The next hour was slow going, and while many EU stations were head, none were worked. S&Ping for the loud EU stations was worthless none of them were hearing me. I needed to find another clear frequency in EU and call CQ again. At 03:41z, DJ4AX found me. Then LY3UM found me 4 minutes later. YES! But in the next few minutes, another weak EU station fired up underneath me. This time I decided to stay put, since I had a decent rate of US/VE and Caribbean stations calling me.

At 04:24z, I was still on the same frequency, but all of a sudden the weak EU station wasn't there any more! I had a big smile on my face, since I knew there was a good chance EU would find me. About 2 minutes after the weak EU station QSYed, UA6LV called me! I nearly fell out of my chair. (UA6LV is now the first station outside NA to work the 6Y QRP stations on 6 bands). Just after I signed with UA6LV, ON4WW called in. Two minutes later, I4AVG and IK4WMA called in for back-to-back QSOs. Then my worst fear happened again: a weak EU stole my frequency. I was forced to QSY during a very productive period.
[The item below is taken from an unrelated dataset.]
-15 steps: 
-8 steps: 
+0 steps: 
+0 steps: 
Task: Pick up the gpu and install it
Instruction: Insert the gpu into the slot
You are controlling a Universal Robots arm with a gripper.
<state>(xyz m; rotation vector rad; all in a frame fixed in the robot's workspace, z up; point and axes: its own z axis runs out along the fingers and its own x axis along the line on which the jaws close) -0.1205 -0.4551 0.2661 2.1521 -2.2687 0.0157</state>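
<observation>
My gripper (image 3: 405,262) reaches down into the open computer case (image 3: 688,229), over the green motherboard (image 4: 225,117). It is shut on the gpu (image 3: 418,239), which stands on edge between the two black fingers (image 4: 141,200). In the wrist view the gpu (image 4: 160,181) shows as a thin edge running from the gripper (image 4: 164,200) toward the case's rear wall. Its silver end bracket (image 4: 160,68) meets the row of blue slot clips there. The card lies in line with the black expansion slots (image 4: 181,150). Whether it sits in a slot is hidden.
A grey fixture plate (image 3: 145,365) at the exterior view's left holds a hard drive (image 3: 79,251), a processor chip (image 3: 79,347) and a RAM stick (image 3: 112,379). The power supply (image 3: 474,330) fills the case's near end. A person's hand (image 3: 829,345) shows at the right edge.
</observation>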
In the following hour, I found many clear frequencies in EU, but within a few minutes a weak EU station would take the frequency. Every 5-10 minutes I had to QSY. On the plus side, it was obvious I could hear EU well enough to find the occasionally clear spots. Other than US stations, no EU went into the log during that hour.

At around 05:21z, I again found a clear frequency in EU. After a few CQ's, I got a quick packet pileup of USA stations, and I was hoping for the best. Five minutes later, RL3A found me. OK, bring them on! Seven minutes later, OK5W found me too. But tragedy struck again: a weak EU station started to call CQ on my frequency. Since sunrise was sweeping across EU, I again tried (in vain) to find a clear frequency in EU to call CQ. RL3A was the last EU station who called me on my run frequency. About an hour later, GM5A peaked at his sunrise, and after many tries, he finally got my callsign. He was the last EU in the log, and the only EU station who heard me while S&Ping.
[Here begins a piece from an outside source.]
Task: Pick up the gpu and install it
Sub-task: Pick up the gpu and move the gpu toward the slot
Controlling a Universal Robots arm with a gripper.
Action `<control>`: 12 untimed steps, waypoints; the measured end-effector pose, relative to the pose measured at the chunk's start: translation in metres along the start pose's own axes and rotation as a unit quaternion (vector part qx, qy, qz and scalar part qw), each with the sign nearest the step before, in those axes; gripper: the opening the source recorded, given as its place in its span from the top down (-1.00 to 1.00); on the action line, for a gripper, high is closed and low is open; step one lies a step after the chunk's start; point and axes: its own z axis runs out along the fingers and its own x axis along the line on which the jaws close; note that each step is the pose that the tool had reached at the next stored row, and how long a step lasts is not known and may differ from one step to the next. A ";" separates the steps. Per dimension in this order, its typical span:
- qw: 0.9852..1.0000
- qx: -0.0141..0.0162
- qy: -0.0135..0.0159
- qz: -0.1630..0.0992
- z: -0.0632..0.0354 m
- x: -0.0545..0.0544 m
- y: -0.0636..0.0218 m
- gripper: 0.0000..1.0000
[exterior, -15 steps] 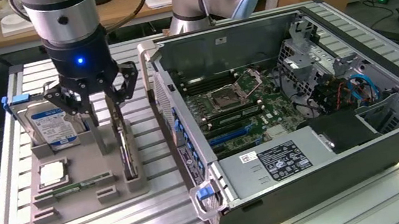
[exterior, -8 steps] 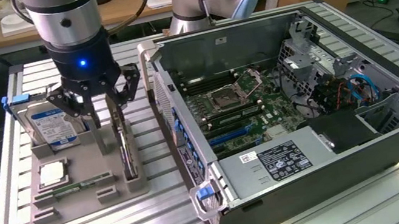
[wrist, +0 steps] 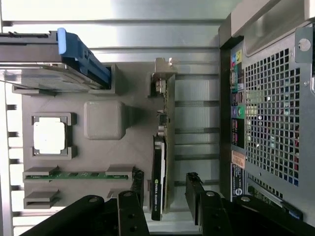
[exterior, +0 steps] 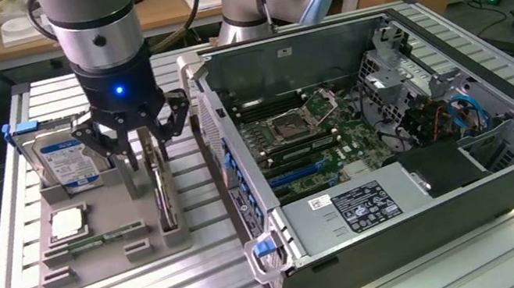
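The gpu [exterior: 164, 204] stands on its long edge in a slot of the grey fixture tray [exterior: 99, 267], to the exterior view's left of the open computer case [exterior: 381, 130]. In the wrist view the gpu [wrist: 165, 142] is a thin dark card with a pale metal bracket [wrist: 162, 73] at its far end. My gripper [exterior: 145, 171] hangs straight over it, open. In the wrist view, the gripper [wrist: 165, 201] has one finger on each side of the card's near end, with a gap on both sides.
On the tray also sit a hard drive [exterior: 69, 157] with a blue-white label, a square processor [exterior: 68, 223] and a narrow green memory strip [exterior: 105, 238]. The case's motherboard [exterior: 300, 144] lies exposed. Its perforated rear wall [wrist: 270, 113] stands close beside the tray.
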 end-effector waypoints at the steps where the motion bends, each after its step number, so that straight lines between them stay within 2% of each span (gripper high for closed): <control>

Every contest is always an educational experience, and this was no different. I built upon my previous QRP strategy, with only minor changes on 160m. Conditions were rather poor compared to other 6Y 160m efforts we have done, so it's my belief that under more normal conditions, I could just about double this year's claimed score. My score was 501 QSOs (including +50 dupes), 14 Zones, and 31 Countries, for a claimed score of 41,760. The old 160 QRP record held by ES1CW (1996) was 28,670.

With a good EU opening, I was assuming I would work over 50 countries (total), but I ended up with 31. Part of my poor multiplier count was due to missing about 6 rather easy Caribbean mults who never found me, or I could not break the pileup. It was clear that EU stations could hear me on a clear frequency in EU, but finding and keeping a frequency proved to be harder than I thought, and cost me many mults. The issue was not the lack of signal strength to make a QSO, but the lack of signal strength to be heard through the local EU QRM.

My claimed score is actually lower than last year when Larry, W7CB, manned 6Y0A in 2002. Larry had more QSOs, similar countries, but fewer zones. While Larry's claimed score was higher, he had 20-30 over S9 QRN the entire weekend, so he missed the record by 3 QSOs due to QRN-induced logging errors. This year I could out-hear almost every station, so I expect my UBN reductions will be low enough for me to hold onto the world record.

Should this world record hold, Team Vertical will hold every QRP single band record. With both QRO, Low Power, and QRP operating experience, the delta between QRO and QRP is much smaller than we expected. Some of that difference was explored in an NCJ article I wrote a year or two ago.

Many thanks to everyone who worked me, and more importantly spotted me! A special thanks to the EU stations who called me and brought some excitement to the contest.